The Basics of Government

Government is the structure through which a political unit (national, state, or local) exercises authority and performs functions. The way a government is organized determines its nature and limits its power. Governments provide goods and services to citizens, enforce laws, and make decisions that affect their lives. They may also serve other purposes, such as promoting economic prosperity or maintaining national security. Governments vary in size and type, but all governments seek to accomplish certain goals.

In the United States, people decide how their city, town, or county is run by voting for members of the council or board of supervisors. In the same manner, they elect representatives to city, state, and national legislatures. These bodies make laws to govern their communities, towns, cities, or counties. They also provide money for such things as schools, roads, and libraries. The federal government provides funds for defense, Social Security, veterans’ benefits, and national parks. At the state level, lawmakers allocate money for things such as public universities and colleges, health services, prisons, and police departments.

Regardless of the form of government, all government agencies are required to obey the law and protect private property. The law defines what constitutes a crime and sets punishments for those who commit them. Government agencies also must balance the needs of the people with the need to maintain stability. The people want to enjoy the fruits of their labor, such as freedom of speech and the press and the right to vote, while the government wants to limit violence and keep the economy in good shape for all.

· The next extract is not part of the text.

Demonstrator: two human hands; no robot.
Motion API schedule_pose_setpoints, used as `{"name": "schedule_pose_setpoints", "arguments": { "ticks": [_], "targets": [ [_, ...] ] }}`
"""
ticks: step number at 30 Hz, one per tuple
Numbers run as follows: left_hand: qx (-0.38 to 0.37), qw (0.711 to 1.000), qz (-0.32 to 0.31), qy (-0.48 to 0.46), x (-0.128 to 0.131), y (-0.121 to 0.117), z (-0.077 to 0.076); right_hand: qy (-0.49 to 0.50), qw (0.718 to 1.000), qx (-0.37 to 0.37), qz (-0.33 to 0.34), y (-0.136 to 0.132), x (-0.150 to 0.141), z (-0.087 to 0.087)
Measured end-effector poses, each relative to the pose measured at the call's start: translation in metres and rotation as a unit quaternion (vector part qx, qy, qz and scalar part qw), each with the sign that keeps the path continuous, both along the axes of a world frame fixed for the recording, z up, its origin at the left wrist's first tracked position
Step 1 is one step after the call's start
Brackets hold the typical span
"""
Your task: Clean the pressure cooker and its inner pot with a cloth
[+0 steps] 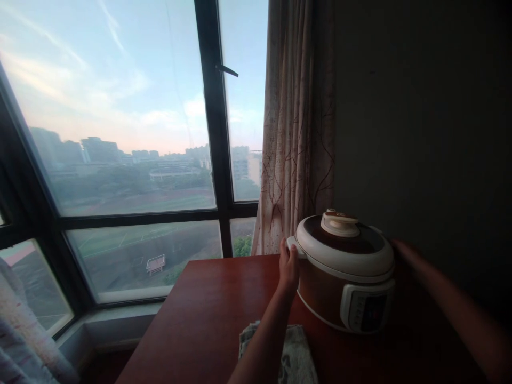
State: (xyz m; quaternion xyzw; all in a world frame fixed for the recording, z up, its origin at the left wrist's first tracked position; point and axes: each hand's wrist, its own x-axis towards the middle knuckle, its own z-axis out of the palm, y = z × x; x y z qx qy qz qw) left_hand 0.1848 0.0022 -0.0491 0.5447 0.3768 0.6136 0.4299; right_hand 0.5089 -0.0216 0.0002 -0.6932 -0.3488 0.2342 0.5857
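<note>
An electric pressure cooker (324,288) with a brown body, a cream rim and a dark lid stands upright on the reddish-brown table (224,293). My left hand (288,264) grips its left side handle, thumb up and fingers wrapped round. On top of the lid sits a cream and brown knob (340,223). The control panel (368,312) faces the near right. My right hand (404,253) reaches to the cooker's right side; its fingers are hidden behind the rim and in shadow, so their grip cannot be made out. Under my left forearm lies a folded patterned cloth (298,354).
Behind the table's left part is a large window (140,160) with dark frames and a handle (228,70). A patterned curtain (296,133) hangs behind the cooker. A dark wall (420,106) stands at the right. Another curtain (24,330) is at lower left.
</note>
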Motion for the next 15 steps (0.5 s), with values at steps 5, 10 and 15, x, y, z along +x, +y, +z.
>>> {"name": "schedule_pose_setpoints", "arguments": {
  "ticks": [5, 10, 15],
  "targets": [
    [-0.048, 0.996, -0.046, 0.063, -0.051, -0.029, -0.01, 0.05, 0.994, 0.068, -0.072, -0.05, -0.018, -0.01],
    [-0.074, 0.972, 0.039, 0.22, -0.138, -0.066, -0.044, 0.019, 0.991, 0.124, -0.038, -0.125, -0.087, -0.038],
    [-0.156, 0.895, 0.073, 0.412, -0.183, -0.106, -0.063, -0.005, 0.964, -0.006, 0.266, -0.15, -0.166, -0.111]
  ]
}}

The Framers of the Constitution separated powers into legislative, executive, and judicial branches so that no one branch could become too powerful. For example, the President can veto bills passed by Congress, but Congress can override the veto with a two-thirds majority vote. The Framers also established a system of checks and balances that ensures that the government doesn’t go too far overboard.

Governments are a means for society to organize itself in order to accomplish collective goals and provide the resources that people need in their everyday lives. In the United States, these include stable borders, safety in neighborhoods and on the streets, education, housing, health care, and a system for delivering mail. Governments also provide valuable services such as fire departments and police. The firefighters and the police don’t ask for payment before putting out a fire or stopping someone who breaks into a house and threatens the occupants. The people trust their governments to do the right thing, even if it means sacrificing some of their own interests. This is why government is so important to all of us. It is what makes our nation special. 2010 Houghton Mifflin Harcourt. All rights reserved. Reprinted with permission from the publisher. This material may not be published, broadcast, rewritten, or redistributed. For more information, contact Customer Service.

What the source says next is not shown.